* Work request
Within the material below, transcribe exactly the lines from the one holding "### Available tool" through the one holding "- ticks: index", keeping both ends and skipping the rest.

* Provided data
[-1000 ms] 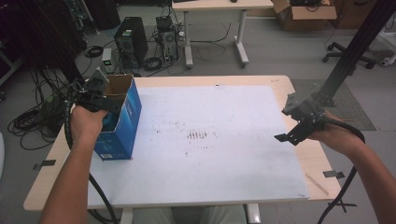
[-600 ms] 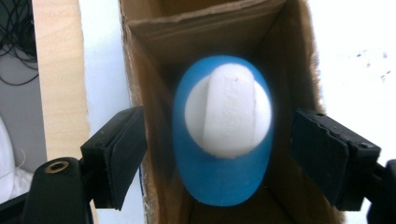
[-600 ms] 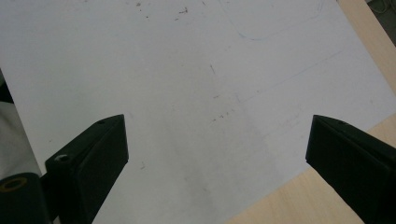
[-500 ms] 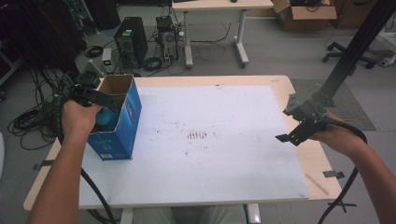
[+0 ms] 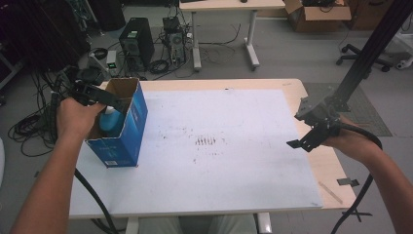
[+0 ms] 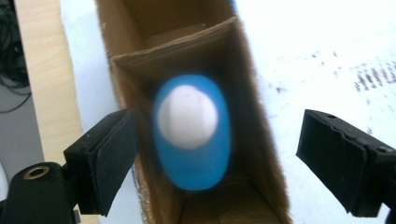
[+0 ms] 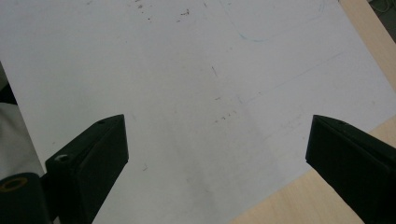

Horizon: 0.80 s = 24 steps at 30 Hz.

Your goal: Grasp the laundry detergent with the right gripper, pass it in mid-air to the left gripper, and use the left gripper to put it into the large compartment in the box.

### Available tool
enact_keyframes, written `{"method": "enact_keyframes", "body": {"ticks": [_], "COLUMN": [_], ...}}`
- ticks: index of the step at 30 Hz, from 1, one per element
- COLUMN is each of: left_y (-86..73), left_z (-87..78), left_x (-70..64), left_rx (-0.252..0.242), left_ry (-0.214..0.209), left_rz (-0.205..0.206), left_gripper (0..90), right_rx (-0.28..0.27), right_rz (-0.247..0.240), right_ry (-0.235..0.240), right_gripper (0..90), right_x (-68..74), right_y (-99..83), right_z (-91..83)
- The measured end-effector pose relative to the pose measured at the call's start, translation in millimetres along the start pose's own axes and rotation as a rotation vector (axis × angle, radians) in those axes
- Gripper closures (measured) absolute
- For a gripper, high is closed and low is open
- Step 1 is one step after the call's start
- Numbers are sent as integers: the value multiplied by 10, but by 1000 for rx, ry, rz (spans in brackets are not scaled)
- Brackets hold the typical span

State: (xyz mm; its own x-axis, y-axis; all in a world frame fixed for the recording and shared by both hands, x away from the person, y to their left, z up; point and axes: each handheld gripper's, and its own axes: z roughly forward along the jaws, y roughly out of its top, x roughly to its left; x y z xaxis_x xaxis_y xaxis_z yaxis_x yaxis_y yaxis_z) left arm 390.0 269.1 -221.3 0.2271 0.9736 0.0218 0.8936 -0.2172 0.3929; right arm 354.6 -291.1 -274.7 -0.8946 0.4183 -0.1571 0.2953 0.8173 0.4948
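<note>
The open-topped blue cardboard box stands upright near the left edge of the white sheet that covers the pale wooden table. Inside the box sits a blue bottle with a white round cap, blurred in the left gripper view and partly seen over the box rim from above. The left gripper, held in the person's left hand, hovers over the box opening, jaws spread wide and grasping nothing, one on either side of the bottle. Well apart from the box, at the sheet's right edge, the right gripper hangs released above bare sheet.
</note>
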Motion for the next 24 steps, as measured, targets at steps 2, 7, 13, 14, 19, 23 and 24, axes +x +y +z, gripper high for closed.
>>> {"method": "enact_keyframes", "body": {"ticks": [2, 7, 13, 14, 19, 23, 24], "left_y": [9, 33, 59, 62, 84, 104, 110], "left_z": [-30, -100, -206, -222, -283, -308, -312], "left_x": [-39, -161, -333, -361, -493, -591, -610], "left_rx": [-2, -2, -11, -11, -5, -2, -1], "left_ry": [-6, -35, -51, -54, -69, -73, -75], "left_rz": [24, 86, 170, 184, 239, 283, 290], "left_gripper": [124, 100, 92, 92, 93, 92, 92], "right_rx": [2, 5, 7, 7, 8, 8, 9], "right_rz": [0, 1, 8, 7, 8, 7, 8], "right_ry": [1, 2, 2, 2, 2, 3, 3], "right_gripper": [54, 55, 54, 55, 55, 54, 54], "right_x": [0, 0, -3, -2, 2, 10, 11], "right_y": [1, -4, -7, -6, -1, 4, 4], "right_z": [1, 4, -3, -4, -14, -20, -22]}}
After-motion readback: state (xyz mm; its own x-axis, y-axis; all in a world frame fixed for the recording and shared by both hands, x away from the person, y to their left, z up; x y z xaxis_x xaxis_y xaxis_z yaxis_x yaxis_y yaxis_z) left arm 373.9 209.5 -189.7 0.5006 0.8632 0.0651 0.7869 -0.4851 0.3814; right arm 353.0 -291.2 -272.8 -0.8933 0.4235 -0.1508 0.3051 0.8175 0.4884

* Written reply
### Available tool
enact_keyframes, written `{"method": "enact_keyframes", "body": {"ticks": [_], "COLUMN": [_], ...}}`
- ticks: index of the step at 30 Hz, from 1, one per element

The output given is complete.